Action item: Beginning with the very first line, please reproduce the entries exactly through the line containing "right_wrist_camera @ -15".

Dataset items
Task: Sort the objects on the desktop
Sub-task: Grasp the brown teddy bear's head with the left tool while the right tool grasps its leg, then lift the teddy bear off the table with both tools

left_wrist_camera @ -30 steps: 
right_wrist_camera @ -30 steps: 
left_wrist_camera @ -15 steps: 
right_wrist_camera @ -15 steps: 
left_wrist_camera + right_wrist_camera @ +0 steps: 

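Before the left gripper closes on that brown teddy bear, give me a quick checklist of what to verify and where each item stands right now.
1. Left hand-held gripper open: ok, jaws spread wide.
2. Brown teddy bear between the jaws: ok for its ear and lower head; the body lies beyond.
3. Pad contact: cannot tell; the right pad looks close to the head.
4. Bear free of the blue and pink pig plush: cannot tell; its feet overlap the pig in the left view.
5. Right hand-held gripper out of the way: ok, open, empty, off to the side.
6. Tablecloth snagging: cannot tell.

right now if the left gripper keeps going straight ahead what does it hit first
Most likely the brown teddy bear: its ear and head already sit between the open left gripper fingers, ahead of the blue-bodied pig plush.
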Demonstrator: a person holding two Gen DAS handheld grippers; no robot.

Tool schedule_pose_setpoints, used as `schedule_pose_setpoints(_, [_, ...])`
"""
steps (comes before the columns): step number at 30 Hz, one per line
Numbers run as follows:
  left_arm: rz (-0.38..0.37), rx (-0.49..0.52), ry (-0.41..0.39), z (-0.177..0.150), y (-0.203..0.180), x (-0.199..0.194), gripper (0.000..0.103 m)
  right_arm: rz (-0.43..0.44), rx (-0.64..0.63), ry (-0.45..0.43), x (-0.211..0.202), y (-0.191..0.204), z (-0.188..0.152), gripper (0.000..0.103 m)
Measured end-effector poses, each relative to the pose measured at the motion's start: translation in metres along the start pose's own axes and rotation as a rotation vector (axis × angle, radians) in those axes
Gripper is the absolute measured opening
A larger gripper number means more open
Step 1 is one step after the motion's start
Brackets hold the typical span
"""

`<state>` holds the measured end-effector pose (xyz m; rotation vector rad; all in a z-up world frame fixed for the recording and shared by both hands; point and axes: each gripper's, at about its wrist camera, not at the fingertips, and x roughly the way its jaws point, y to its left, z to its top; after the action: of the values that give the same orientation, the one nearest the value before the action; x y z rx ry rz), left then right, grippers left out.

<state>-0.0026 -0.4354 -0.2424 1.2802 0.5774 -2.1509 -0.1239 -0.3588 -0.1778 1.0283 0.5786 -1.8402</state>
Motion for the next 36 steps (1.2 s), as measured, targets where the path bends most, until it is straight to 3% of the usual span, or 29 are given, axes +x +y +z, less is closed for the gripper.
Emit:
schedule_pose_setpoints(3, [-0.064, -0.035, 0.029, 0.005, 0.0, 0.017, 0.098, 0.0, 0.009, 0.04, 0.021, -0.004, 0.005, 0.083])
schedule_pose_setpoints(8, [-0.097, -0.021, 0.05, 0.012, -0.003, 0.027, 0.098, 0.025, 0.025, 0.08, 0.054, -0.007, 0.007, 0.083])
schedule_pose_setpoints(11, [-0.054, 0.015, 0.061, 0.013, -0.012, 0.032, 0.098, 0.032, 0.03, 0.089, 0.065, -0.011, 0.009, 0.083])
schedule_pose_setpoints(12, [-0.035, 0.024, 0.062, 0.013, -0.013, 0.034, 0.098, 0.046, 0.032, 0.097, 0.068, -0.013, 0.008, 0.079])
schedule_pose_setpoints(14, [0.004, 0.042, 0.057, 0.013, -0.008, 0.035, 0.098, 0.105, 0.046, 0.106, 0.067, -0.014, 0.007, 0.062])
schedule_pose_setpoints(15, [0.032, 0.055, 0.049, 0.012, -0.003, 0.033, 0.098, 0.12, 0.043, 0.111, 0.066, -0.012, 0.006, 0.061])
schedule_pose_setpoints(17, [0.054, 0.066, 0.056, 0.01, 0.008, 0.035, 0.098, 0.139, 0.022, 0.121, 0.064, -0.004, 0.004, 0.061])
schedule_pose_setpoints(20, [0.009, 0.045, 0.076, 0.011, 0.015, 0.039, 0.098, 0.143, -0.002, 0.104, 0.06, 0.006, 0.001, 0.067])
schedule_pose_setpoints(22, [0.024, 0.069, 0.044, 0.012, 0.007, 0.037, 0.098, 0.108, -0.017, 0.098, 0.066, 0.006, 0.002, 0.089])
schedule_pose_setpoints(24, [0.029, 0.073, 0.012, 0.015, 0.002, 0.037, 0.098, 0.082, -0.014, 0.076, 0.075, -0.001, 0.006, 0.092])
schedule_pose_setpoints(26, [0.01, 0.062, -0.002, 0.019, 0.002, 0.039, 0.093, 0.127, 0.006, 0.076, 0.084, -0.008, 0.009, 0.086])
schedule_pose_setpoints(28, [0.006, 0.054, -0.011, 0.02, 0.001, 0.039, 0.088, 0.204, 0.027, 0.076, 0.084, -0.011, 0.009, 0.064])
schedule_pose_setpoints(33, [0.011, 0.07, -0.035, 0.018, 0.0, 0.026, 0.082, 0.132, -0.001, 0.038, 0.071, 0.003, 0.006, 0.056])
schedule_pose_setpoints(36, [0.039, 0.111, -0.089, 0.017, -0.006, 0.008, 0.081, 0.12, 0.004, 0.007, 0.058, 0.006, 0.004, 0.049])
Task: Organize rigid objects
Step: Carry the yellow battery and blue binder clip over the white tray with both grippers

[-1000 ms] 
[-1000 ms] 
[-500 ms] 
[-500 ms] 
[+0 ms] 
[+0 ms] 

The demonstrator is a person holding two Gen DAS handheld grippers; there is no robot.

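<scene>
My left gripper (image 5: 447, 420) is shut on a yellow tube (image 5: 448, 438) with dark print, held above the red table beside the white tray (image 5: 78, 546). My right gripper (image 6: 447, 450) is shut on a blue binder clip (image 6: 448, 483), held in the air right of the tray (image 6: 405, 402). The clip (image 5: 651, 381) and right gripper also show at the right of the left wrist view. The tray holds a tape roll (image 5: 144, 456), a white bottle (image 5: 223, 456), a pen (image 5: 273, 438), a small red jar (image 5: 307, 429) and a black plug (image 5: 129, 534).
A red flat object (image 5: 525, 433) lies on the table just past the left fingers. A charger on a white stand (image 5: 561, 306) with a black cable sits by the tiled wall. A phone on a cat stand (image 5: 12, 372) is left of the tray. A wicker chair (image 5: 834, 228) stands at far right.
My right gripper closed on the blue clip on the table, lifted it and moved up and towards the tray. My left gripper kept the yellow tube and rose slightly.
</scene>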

Problem solution:
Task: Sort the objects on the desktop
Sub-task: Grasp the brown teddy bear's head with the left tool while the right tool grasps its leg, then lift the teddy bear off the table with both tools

left_wrist_camera @ -30 steps: 
right_wrist_camera @ -30 steps: 
left_wrist_camera @ -15 steps: 
right_wrist_camera @ -15 steps: 

This output is complete, so the exercise is closed.